(Beginning of Available records)
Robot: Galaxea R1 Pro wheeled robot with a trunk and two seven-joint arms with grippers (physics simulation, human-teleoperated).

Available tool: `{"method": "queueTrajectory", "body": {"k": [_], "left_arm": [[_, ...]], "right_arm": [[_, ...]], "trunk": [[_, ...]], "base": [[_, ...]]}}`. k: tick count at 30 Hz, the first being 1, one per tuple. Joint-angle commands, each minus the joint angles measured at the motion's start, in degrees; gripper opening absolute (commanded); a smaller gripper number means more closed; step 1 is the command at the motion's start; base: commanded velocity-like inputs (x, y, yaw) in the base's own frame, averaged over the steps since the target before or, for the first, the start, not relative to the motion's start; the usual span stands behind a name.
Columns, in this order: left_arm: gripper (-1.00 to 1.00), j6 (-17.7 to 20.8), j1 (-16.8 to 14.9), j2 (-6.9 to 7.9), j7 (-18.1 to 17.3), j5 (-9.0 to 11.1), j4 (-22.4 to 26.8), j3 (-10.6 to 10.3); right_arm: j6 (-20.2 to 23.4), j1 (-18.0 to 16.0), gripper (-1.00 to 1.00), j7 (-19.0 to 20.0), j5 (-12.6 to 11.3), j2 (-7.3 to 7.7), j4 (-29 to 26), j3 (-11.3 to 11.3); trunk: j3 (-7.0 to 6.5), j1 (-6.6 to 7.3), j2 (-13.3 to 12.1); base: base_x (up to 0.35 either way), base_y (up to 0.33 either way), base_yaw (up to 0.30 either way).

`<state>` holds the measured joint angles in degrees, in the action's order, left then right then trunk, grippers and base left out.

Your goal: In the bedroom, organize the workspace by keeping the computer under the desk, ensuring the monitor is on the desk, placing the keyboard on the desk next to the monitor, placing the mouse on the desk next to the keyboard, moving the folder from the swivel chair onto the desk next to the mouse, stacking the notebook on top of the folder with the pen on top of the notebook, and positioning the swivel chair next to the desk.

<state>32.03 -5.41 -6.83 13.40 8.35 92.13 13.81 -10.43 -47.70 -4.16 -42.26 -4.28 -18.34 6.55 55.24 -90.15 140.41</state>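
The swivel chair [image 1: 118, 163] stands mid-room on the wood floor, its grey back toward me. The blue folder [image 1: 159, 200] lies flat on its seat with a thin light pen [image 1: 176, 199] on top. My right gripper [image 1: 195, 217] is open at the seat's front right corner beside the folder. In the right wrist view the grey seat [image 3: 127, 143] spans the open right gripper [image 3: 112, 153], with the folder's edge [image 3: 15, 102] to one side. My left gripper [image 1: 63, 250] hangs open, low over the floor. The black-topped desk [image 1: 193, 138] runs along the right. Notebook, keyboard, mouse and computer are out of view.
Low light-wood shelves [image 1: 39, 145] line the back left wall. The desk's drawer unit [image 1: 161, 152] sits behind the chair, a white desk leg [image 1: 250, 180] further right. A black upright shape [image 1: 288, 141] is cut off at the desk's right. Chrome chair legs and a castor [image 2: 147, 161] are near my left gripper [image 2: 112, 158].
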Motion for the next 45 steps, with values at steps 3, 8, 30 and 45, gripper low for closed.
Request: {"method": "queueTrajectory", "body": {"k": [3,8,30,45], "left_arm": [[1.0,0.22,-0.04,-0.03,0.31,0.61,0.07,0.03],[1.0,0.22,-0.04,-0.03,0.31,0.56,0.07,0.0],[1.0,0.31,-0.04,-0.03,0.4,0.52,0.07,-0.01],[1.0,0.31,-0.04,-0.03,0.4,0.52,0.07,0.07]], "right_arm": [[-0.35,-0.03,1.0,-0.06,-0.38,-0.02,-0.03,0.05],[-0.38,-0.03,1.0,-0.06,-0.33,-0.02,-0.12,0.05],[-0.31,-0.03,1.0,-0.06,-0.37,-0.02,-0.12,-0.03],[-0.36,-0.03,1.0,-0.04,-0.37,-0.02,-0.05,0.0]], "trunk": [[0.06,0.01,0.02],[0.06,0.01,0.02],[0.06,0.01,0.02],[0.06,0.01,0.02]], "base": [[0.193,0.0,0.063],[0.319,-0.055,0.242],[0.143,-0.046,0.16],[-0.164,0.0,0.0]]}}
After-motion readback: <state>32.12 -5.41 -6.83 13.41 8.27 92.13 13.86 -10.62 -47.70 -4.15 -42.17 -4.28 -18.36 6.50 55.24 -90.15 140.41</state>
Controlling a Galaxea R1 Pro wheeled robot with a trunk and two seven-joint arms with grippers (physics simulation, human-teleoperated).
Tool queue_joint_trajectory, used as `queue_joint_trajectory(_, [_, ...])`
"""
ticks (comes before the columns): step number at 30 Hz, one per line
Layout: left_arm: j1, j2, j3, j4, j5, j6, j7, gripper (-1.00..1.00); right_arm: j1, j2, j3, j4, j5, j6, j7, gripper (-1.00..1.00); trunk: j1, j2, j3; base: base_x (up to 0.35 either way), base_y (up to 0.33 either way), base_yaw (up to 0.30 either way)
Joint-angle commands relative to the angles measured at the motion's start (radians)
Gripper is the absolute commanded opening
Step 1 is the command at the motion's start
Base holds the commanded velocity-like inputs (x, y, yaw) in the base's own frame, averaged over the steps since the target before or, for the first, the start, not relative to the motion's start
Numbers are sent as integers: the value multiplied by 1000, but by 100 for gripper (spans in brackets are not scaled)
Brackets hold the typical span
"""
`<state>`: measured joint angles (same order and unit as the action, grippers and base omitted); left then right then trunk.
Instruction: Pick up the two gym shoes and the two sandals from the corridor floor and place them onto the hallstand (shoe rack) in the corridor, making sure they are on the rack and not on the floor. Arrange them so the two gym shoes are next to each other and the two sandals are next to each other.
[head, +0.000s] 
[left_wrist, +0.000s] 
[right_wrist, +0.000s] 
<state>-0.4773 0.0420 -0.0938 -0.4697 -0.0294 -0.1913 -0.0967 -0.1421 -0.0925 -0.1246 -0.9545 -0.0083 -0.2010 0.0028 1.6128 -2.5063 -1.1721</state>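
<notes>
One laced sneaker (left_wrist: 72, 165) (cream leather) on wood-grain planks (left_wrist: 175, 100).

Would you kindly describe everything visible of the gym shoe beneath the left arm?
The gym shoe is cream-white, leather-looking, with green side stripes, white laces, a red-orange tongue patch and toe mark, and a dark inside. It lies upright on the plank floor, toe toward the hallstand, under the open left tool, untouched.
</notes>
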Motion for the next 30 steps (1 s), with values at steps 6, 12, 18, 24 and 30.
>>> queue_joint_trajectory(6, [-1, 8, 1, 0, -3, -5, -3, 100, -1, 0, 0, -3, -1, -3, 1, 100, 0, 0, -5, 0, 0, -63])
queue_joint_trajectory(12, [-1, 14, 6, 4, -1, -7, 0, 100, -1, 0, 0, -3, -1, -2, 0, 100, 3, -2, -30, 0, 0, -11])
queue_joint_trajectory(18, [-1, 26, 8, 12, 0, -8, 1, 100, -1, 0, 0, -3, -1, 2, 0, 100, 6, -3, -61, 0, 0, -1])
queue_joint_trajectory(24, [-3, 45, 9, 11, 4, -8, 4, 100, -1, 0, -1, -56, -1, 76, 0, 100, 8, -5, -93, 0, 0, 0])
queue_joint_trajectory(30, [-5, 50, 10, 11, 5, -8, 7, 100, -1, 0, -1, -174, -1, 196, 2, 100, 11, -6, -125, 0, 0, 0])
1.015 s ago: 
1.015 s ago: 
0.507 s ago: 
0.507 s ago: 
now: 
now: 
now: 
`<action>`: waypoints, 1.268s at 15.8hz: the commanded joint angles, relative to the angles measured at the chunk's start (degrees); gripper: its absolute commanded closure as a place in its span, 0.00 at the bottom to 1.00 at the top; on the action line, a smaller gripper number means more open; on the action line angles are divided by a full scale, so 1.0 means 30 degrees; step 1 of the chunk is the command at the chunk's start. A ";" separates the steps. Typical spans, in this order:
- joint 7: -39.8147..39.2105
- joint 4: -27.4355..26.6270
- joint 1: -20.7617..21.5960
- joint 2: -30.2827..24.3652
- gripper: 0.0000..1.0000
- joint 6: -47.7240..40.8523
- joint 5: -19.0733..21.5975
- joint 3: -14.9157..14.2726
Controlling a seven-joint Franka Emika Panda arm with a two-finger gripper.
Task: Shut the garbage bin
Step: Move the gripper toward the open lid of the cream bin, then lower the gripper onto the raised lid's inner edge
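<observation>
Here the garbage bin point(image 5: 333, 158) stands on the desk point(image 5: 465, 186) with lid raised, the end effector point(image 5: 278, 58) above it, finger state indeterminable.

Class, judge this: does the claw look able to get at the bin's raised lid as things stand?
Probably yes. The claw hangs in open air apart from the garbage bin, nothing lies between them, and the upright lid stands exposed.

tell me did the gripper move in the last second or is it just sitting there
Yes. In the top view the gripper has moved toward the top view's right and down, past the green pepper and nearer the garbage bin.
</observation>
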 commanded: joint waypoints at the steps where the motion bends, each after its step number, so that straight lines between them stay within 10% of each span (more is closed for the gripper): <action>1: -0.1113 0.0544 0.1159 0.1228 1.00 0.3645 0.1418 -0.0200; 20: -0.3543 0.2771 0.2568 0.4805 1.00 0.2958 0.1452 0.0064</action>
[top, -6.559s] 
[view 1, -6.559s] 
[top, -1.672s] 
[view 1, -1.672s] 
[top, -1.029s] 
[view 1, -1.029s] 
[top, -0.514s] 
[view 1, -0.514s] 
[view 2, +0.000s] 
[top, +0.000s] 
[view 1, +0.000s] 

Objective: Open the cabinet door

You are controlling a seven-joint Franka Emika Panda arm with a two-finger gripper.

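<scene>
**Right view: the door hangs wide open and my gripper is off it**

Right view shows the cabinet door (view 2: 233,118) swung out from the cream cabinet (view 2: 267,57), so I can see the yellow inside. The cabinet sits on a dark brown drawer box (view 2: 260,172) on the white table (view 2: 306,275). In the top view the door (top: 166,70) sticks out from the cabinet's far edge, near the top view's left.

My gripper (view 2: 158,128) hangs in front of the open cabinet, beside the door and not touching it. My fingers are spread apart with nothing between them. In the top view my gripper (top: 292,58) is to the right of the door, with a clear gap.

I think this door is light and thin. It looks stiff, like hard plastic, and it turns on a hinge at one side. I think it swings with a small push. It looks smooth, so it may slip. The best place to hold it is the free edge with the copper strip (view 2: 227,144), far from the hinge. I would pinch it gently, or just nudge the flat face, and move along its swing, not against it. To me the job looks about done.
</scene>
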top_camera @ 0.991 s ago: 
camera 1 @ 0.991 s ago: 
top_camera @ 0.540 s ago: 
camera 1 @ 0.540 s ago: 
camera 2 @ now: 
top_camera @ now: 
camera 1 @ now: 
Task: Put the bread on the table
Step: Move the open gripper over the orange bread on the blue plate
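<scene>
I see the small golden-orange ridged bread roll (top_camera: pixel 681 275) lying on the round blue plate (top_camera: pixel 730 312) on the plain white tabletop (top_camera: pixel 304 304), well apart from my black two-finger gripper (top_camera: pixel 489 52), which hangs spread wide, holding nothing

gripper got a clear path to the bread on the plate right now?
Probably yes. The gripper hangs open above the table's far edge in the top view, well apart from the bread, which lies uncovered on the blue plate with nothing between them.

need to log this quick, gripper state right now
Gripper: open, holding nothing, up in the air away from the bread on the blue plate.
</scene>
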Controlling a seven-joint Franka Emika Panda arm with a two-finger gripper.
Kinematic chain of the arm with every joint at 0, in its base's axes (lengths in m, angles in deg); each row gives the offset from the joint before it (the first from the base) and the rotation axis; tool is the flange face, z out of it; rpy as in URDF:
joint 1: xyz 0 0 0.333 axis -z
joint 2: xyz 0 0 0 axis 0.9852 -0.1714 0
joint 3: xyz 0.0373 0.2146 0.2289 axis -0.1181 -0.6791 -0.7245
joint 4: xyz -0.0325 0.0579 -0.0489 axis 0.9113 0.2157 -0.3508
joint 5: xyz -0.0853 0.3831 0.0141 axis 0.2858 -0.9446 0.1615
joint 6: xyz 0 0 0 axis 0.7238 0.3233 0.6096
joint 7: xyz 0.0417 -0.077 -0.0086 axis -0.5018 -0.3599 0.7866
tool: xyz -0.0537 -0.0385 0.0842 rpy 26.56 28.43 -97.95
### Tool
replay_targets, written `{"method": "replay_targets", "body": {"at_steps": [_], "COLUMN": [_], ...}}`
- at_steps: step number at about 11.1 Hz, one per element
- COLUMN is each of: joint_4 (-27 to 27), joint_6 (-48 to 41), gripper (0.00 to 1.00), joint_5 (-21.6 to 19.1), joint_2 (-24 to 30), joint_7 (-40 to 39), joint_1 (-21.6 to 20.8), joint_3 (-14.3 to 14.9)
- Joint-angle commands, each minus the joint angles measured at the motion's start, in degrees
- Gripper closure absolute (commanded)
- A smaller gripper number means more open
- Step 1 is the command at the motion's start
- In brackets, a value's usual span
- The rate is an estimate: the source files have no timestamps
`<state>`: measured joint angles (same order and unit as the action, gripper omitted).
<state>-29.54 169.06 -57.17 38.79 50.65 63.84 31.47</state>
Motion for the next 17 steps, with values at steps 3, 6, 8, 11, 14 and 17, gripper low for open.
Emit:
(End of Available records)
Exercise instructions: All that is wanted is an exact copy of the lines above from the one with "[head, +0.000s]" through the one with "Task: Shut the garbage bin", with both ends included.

Task solution:
[head, +0.000s] 
[left_wrist, +0.000s] 
[right_wrist, +0.000s] 
<state>-0.4773 0.0420 -0.0938 -0.4697 -0.0294 -0.1913 -0.0967 -0.1421 -0.0925 -0.1246 -0.9545 -0.0083 -0.2010 0.0028 1.6128 -2.5063 -1.1721</state>
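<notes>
One laced sneaker (left_wrist: 72, 165) (cream leather) on wood-grain planks (left_wrist: 175, 100).

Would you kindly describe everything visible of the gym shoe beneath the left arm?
The gym shoe is cream-white, leather-looking, with green side stripes, white laces, a red-orange tongue patch and toe mark, and a dark inside. It lies upright on the plank floor, toe toward the hallstand, under the open left tool, untouched.
</notes>
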Motion for the next 30 steps (1 s), with values at steps 6, 12, 18, 24 and 30.
>>> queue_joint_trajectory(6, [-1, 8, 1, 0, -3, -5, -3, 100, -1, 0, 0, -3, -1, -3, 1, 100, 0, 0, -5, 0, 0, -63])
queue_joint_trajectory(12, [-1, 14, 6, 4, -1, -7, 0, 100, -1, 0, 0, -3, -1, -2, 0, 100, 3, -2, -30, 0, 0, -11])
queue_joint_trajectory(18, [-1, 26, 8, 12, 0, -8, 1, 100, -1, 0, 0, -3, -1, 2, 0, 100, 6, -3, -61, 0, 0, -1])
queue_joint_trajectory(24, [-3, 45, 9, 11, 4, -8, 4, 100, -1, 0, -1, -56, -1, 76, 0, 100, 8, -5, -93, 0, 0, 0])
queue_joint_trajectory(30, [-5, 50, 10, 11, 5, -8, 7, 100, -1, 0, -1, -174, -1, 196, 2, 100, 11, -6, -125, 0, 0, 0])
1.015 s ago: 
1.015 s ago: 
0.507 s ago: 
0.507 s ago: 
now: 
now: 
now: 
`<action>`: waypoints, 1.268s at 15.8hz: the commanded joint angles, relative to the angles measured at the chunk's start (degrees); gripper: its absolute commanded closure as a place in its span, 0.00 at the bottom to 1.00 at the top; on the action line, a smaller gripper number means more open; on the action line angles are divided by a full scale, so 1.0 means 30 degrees; step 1 of the chunk is the command at the chunk's start. A ";" separates the steps. Typical spans, in this order:
- joint 7: -39.8147..39.2105
- joint 4: -27.4355..26.6270
- joint 1: -20.7617..21.5960
- joint 2: -30.2827..24.3652
- gripper: 0.0000..1.0000
- joint 6: -47.7240..40.8523
- joint 5: -19.0733..21.5975
- joint 3: -14.9157..14.2726
Controlling a seven-joint Franka Emika Panda arm with a two-finger gripper.
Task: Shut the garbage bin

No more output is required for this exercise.